++++ EXTRACTED RECORDS

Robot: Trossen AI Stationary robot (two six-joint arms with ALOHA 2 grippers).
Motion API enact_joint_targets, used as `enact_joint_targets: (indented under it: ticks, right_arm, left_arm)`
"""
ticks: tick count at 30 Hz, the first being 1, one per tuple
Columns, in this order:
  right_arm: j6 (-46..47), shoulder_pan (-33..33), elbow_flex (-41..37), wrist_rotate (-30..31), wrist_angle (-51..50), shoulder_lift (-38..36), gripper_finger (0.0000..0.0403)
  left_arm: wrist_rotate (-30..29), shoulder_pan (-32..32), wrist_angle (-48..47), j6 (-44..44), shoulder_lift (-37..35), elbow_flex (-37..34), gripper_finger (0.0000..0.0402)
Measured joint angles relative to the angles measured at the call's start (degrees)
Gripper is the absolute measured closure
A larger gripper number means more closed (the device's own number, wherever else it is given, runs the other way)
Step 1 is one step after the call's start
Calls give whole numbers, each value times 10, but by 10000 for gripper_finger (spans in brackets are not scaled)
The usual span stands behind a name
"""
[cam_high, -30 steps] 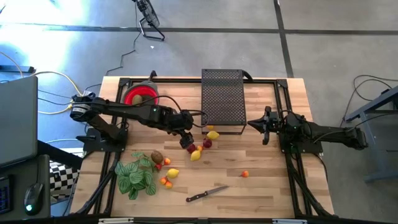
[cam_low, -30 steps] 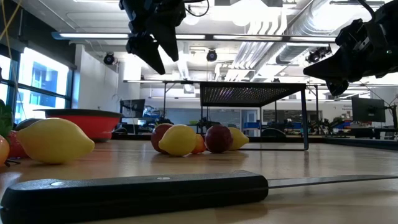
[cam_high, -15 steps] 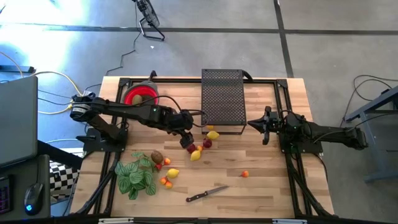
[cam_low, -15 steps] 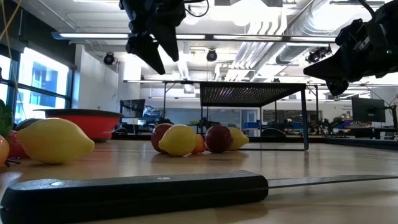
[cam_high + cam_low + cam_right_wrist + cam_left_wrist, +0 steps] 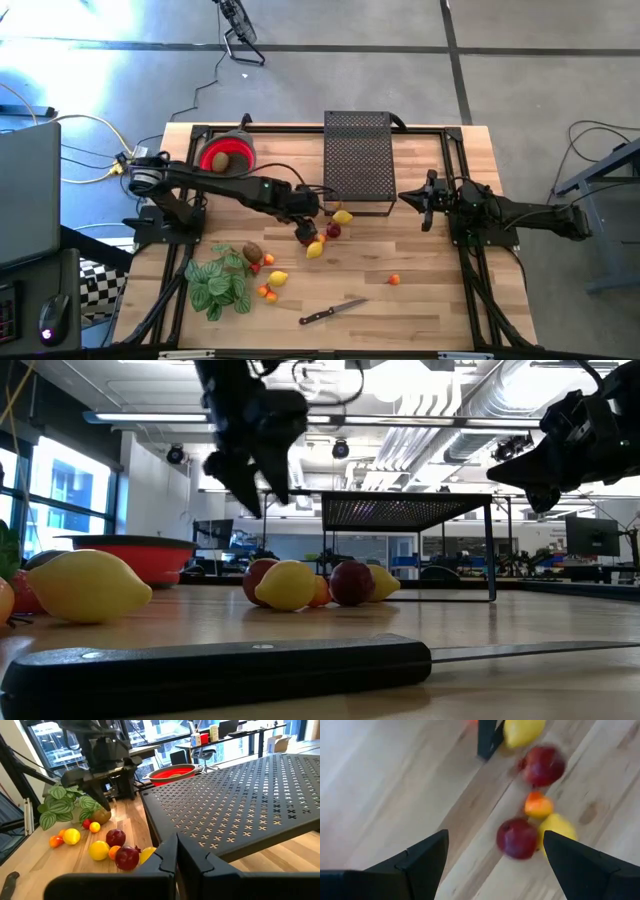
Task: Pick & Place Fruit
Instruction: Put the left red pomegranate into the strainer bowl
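Since the earlier frame, left gripper [image 5: 306, 222] has shifted right and descended over the central fruit cluster. Its jaws stand wide apart and empty, bracketing a dark red apple [image 5: 517, 838] that lies directly beneath, touching a lemon [image 5: 556, 828] and a small orange fruit [image 5: 538, 805]. Right gripper [image 5: 423, 201], fully closed and empty, waits far right; left arm is nearer.

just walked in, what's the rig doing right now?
Fruit pick and place, mid-run. The left gripper, jaws open and empty, hangs over the fruit cluster by the black mesh rack, roughly above a dark red apple. The red bowl already holds a piece. The right gripper waits shut beside the rack.
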Motion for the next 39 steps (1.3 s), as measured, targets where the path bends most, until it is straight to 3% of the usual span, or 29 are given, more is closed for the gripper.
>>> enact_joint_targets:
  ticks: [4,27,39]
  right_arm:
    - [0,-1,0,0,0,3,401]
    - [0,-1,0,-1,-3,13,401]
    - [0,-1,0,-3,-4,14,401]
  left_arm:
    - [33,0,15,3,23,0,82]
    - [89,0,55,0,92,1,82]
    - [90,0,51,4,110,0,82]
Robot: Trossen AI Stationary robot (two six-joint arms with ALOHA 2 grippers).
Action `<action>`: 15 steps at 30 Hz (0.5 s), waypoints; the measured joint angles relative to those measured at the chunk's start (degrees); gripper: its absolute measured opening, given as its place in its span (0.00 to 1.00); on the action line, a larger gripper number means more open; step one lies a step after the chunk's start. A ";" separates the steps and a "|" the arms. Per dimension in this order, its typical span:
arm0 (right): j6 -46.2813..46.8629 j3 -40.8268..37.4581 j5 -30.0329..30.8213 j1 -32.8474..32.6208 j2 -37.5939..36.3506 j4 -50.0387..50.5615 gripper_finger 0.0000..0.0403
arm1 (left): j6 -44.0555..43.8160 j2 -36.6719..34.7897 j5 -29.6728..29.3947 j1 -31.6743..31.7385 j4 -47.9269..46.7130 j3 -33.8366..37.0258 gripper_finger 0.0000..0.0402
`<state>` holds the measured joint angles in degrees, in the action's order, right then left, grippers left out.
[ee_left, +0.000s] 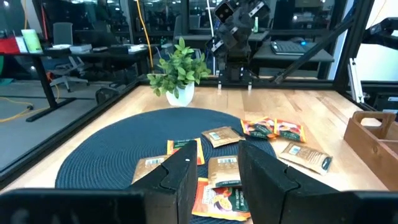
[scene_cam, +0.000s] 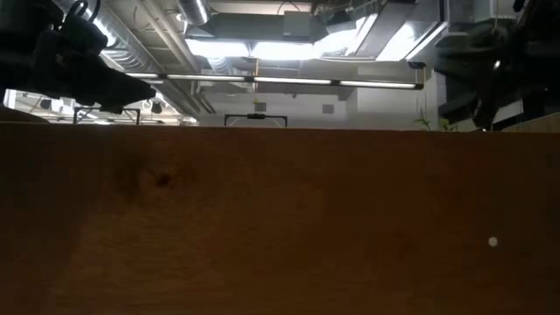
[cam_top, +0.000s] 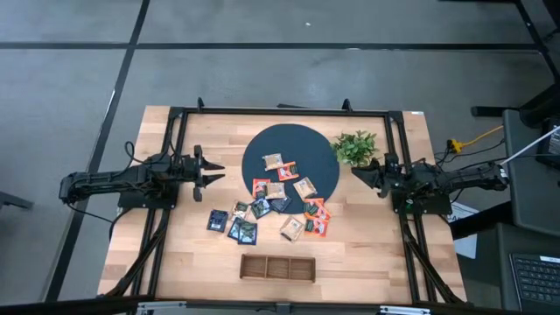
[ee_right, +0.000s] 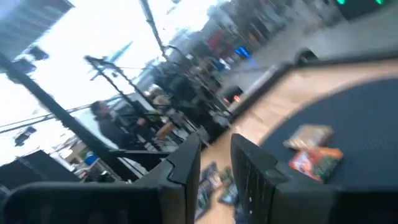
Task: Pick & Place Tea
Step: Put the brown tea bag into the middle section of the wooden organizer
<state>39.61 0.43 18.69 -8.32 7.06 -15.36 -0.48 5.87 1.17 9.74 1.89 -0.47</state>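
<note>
Both jaws being held slightly apart with nothing between them, left gripper (cam_top: 214, 170) and right gripper (cam_top: 359, 170) flanking a round woven dark mat (cam_top: 262, 144), flat square foil tea sachets (cam_top: 271, 206) lying scattered across mat and pale wood table (cam_top: 175, 262), slim wooden three-compartment tray (cam_top: 277, 268) nearby, leafy plant (cam_top: 355, 146) beside the mat

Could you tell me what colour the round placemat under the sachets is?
Dark navy round woven placemat, clearest in the high view.

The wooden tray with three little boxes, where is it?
In the high view, the wooden tray lies near the table's front edge, midway between the arms, just below the scattered tea sachets.
</note>
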 joint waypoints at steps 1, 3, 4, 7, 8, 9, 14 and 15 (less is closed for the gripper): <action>-1.24 0.00 -0.32 0.00 0.50 -1.56 0.23 | -1.43 0.00 0.08 0.00 0.00 0.00 0.28; -2.99 0.00 -0.32 0.00 2.24 -4.69 0.23 | -4.32 0.00 0.24 0.00 0.02 -0.01 0.28; -3.76 0.00 -0.31 0.00 3.33 -5.89 0.23 | -5.08 0.00 0.13 0.00 0.13 -0.02 0.28; -4.17 0.00 -0.43 0.00 7.67 -9.69 0.23 | -8.06 0.00 -0.01 0.00 1.41 0.00 0.28; -4.19 0.07 -0.81 0.00 9.27 -10.73 0.23 | -8.72 0.00 -0.05 0.00 1.94 -0.01 0.28; -4.20 0.63 -1.36 0.00 11.12 -10.85 0.23 | -9.44 0.02 -0.05 0.00 2.90 -0.02 0.28; -8.56 7.15 -7.01 -0.02 21.96 -11.01 0.23 | -10.74 0.00 -1.07 0.00 9.48 -0.01 0.28; -10.13 8.86 -8.34 -0.02 24.25 -10.78 0.23 | -11.47 0.01 -1.13 0.00 10.85 -0.02 0.28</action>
<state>29.47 9.28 10.35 -8.34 31.31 -26.14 -11.95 5.88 0.04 9.74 12.74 -0.49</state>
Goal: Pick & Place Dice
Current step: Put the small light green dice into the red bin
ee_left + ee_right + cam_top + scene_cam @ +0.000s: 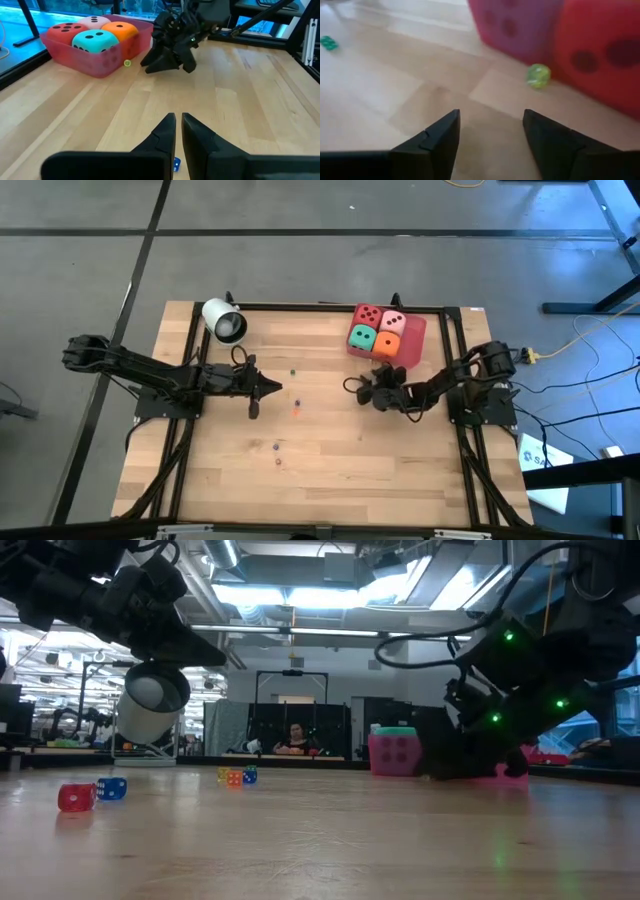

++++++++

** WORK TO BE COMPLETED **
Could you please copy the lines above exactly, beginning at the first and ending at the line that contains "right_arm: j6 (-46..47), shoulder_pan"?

** ANSWER AREA **
Robot: Trossen AI Stationary robot (two six-joint arms with ALOHA 2 grippers).
Motion API enact_joint_targets, used as `enact_joint_targets: (indented under it: ticks, right_arm, left_arm)`
"""
ticks: tick count at 30 Hz, the first being 1, one per tuple
Columns, in this order:
  right_arm: j6 (-46..47), shoulder_pan (-33..33), elbow_flex (-41..37), wrist_rotate (-30..31), wrist_angle (-51..50), shoulder_lift (-38..36), gripper_finger (0.0000..0.0403)

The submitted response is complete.